Exactly how many lines in this material contain the string "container"? Reply with the number alone.

AVAILABLE DATA Start Marker

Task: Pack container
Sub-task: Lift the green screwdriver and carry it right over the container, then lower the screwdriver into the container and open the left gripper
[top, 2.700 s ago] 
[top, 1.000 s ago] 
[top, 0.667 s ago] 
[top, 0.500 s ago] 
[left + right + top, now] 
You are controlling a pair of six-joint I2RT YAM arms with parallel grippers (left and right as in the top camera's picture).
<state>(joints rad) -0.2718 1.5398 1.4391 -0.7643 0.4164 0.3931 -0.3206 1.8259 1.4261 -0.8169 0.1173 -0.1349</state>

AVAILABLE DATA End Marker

COMPLETED EXERCISE
2